How to Evaluate AI Tax Research Tools for Australian Accountants
The Australian AI tax research market is growing, with new tools emerging to help accountants work faster. When evaluating any AI tax research tool, these are the dimensions that matter most for professional work. Below we compare Lawg and Praxio AI across each dimension. This comparison is based on publicly available information at the time of writing and will be updated as both products evolve.
Feature Comparison
| Feature | Lawg | Praxio AI | Why This Matters |
|---|---|---|---|
| Document corpus | Curated Australian tax corpus with multi-domain reasoning | Not yet publicly specified | A well-curated, domain-specific corpus means fewer blind spots across tax domains. |
| Knowledge graph | Yes — INTERPRETS/CITES/AMENDS relationships | Not yet publicly documented | A knowledge graph maps how authorities relate — which cases interpret which sections, which rulings amend which provisions. Essential for complex multi-source research. |
| Citation system | Inline [R1], [R2] with one-click source verification | Citations included | For professional tax work, every claim must be verifiable. One-click verification lets practitioners confirm sources in seconds. |
| ATO ruling coverage | TRs, TDs, LCRs, SMSFRs integrated | ATO materials referenced | Comprehensive ATO ruling coverage is critical — accountants need access to the full range of rulings, not just selected ones. |
| Memo drafting | Research-focused with structured outputs | Research + memo generation | Some firms want research and memo drafting in a single workflow. Others prefer a dedicated research tool and draft memos separately. |
| Independent reviews | Listed and reviewed on G2.com | Still building public presence | Third-party reviews provide independent validation. Important for firms evaluating new tools for professional use. |
| Pricing | Free during beta | Contact for pricing | Pricing transparency helps firms budget and compare total cost of ownership against traditional platforms. |
| B2B integrations | Embed integration partner (Fedix) live | Not yet publicly documented | B2B integrations signal enterprise readiness and allow firms to use the tool inside existing workflows. |
Praxio AI Strengths
- Positioned specifically for Australian tax professionals
- Integrated research memo and client advice drafting workflow
- Clarifying question workflow that refines queries before generating output
- Emerging player in the Australian AI tax research space
Praxio AI Limitations
- Newer entrant — product is still evolving (as is Lawg)
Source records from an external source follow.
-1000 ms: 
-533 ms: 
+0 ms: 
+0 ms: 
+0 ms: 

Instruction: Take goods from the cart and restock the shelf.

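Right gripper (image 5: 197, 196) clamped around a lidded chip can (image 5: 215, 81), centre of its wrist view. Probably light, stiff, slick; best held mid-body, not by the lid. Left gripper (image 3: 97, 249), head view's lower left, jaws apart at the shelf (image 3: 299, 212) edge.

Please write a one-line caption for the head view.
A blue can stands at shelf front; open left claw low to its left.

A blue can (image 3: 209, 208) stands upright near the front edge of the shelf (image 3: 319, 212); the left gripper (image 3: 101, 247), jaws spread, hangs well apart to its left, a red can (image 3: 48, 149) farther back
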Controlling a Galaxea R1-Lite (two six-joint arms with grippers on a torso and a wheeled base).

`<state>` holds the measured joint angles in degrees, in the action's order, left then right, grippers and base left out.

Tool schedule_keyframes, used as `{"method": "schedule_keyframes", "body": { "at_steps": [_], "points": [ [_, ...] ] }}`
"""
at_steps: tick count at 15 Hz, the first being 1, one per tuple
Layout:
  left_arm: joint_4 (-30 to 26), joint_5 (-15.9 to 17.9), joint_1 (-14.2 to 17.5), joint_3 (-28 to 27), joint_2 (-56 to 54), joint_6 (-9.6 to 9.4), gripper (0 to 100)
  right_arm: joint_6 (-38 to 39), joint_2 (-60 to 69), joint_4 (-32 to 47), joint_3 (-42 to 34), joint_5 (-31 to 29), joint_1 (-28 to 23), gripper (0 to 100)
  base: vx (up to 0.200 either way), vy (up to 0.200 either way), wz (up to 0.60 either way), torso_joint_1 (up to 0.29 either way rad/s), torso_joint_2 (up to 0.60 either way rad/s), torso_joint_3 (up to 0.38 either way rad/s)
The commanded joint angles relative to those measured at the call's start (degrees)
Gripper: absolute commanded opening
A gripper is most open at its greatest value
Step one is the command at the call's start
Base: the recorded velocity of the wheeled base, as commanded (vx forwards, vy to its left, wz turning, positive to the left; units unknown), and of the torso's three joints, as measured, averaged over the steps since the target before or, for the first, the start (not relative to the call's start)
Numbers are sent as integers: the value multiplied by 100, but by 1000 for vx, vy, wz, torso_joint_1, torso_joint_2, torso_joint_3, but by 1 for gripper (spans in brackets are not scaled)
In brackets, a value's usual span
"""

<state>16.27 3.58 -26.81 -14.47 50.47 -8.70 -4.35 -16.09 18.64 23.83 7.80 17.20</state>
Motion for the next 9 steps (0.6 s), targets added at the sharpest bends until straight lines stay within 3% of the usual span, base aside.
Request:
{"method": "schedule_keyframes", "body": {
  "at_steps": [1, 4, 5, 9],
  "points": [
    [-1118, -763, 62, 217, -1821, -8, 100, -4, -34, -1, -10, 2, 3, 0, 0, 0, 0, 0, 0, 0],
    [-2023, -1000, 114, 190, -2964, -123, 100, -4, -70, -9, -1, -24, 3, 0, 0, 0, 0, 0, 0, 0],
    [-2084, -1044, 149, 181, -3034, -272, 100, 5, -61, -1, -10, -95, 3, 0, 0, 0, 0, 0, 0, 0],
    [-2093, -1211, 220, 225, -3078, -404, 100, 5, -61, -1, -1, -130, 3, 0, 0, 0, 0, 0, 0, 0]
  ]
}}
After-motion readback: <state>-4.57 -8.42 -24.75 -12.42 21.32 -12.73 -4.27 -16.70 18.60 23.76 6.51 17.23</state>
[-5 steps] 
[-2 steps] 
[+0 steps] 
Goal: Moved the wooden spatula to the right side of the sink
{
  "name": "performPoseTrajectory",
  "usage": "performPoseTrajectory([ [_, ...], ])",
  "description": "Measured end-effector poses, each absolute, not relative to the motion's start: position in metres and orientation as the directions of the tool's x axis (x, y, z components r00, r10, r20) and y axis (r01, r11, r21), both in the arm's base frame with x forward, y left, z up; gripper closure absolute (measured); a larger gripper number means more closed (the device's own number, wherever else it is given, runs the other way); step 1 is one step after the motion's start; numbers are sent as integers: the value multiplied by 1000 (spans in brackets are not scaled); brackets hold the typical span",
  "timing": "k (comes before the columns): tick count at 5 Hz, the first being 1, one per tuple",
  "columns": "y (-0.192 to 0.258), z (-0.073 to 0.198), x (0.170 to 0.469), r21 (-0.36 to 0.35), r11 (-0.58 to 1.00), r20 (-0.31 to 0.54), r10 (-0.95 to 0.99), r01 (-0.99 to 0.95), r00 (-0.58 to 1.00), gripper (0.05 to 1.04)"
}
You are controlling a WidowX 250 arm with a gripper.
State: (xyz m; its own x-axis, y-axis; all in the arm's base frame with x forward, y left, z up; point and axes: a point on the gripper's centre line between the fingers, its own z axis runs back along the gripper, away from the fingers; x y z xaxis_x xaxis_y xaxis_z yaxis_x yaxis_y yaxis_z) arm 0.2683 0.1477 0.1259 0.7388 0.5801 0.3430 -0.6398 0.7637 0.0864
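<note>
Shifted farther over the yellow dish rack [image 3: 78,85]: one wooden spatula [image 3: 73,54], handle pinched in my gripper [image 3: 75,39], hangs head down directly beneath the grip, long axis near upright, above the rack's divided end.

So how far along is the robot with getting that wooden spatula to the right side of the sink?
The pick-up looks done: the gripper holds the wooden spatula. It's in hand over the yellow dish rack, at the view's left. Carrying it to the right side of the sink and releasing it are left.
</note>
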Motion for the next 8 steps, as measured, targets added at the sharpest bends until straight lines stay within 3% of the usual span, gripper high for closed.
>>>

- Detailed document corpus and coverage information not yet publicly available
- Knowledge graph or relationship mapping approach not yet publicly documented
When to Choose Each
Choose Lawg when:
You prioritise verifiable citation depth, a mapped knowledge graph showing relationships between legislation, rulings, and case law, and want a platform you can evaluate today with transparent documentation.
Choose Praxio AI when:
You want an AI tool that combines tax research with automatic memo and advice drafting in a single workflow. Worth evaluating as the product matures and publishes more detailed capability information.
Our Honest Take
Both tools aim to solve the same problem for Australian accountants: making tax research faster and more accessible. They take different approaches — Lawg focuses on citation-verified research with a knowledge graph architecture, while Praxio AI offers an integrated memo-drafting workflow. The Australian AI tax research market is still young, and accountants benefit from having multiple options. We encourage testing both with real client scenarios and choosing based on which approach better fits your workflow. We will update this comparison as more information becomes available.